Throwing caution to the winds, the Nord ran forward. She could almost feel the snow on her lips, the caress of the chill breeze tugging at her hair. Her sword slack in a one-handed grip, she clattered up the steps. Just as she reached the dais, however, a roaring in her ears almost knocked her dizzy. A thousand voices, chanting, singing, calling to her. Almost without knowing it, her footsteps were dragged toward a wall. A wall covered in strange markings, almost slash wounds in the rock. The maiden's vision blurred and she sank to her knees as a force, visceral in its intensity, hummed through her bones. The chanting became a roaring of the blood in her ears, as a blinding silver light burned into her retinas. Her stomach churned, her bones shuddered and her eyes watered, as one sole single word filled her consciousness:
FUS…
The crack of the sarcophagus lid splitting open almost didn't penetrate her stunned reverie. The walking corpse-lord lurched toward the kneeling woman, raising an ancient two-handed blade above her head, but the Nord parried at the last second, looking up from where she knelt into the rotting face only inches from her own, held separate by the virtue of the two crossed blades, one cold and age-old, one but two days forged and barely scarred. The Draugr snarled like a raging beast, its corpse-breath foul and choking. A maggot writhed in the hollow of its left cheek.

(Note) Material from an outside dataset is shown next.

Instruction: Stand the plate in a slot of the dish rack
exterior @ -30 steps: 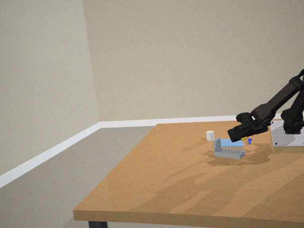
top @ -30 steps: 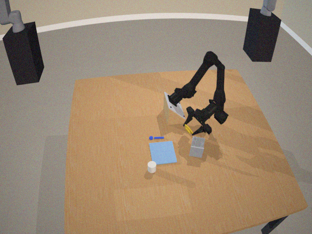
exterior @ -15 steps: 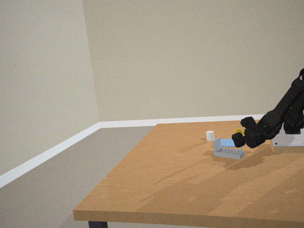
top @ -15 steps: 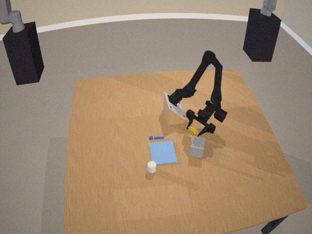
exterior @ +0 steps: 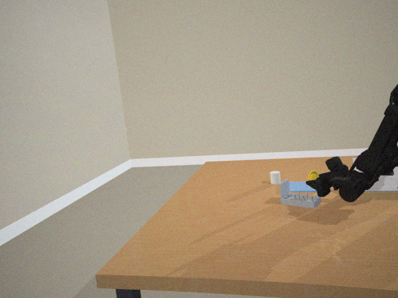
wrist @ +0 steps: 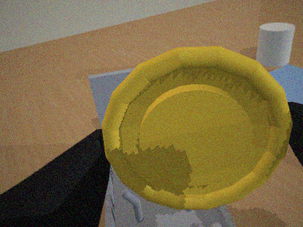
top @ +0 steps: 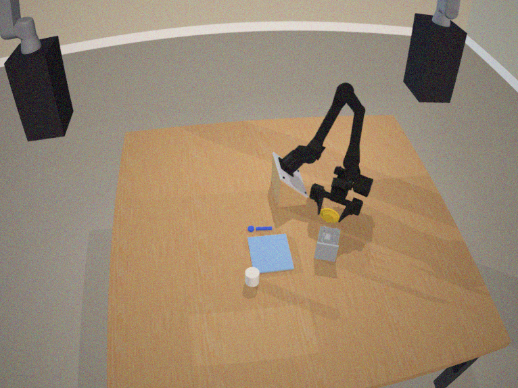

Seasoned soldiers have quavered at such a sight; the nerves of the most battle-hardened Sellswords of Tamriel have broken under the glacial gaze of the northern dead. But the red-headed swordmaiden, clad in new-forged iron without a septim to her name, on that fateful day beneath the rock and bones of Skyrim, stood firm.
Her head was full of voices chanting a tongue she knew not, her heart was full of sky and wind and sunlight, and her sword was a thunderbolt as the parry became a shove with all of her might, staggering her assailant backward before the blade continued its motion and bit deep into the ribcage of her foe with a sickening sound. She yelled like a hunting hawk in triumph as the Draugr's spine was sundered, but her victory was too swiftly assumed, as the broken, impaled body cast aside its weapon and dragged itself further along the blade, reaching for the maidens face with gnarled, dry, claw-like fingers until its stomach touched the crossguard. It grappled for a chokehold, but the warrior leaped back with a cry of dismay, pulling the sword free and swinging it back around to cleave the helmed head from the corpse's shoulders. It spun through the air and landed with a scuffle at the bottom of the stairway. For one hideous moment, the cold blue eyes continued to bore into her own from the severed head, before their sickly pale light went out.
Pausing only to gather up the cold Draugr blade, the Nord hurtled up the stairway and at last filled her lungs with the taste of Skyrim snow.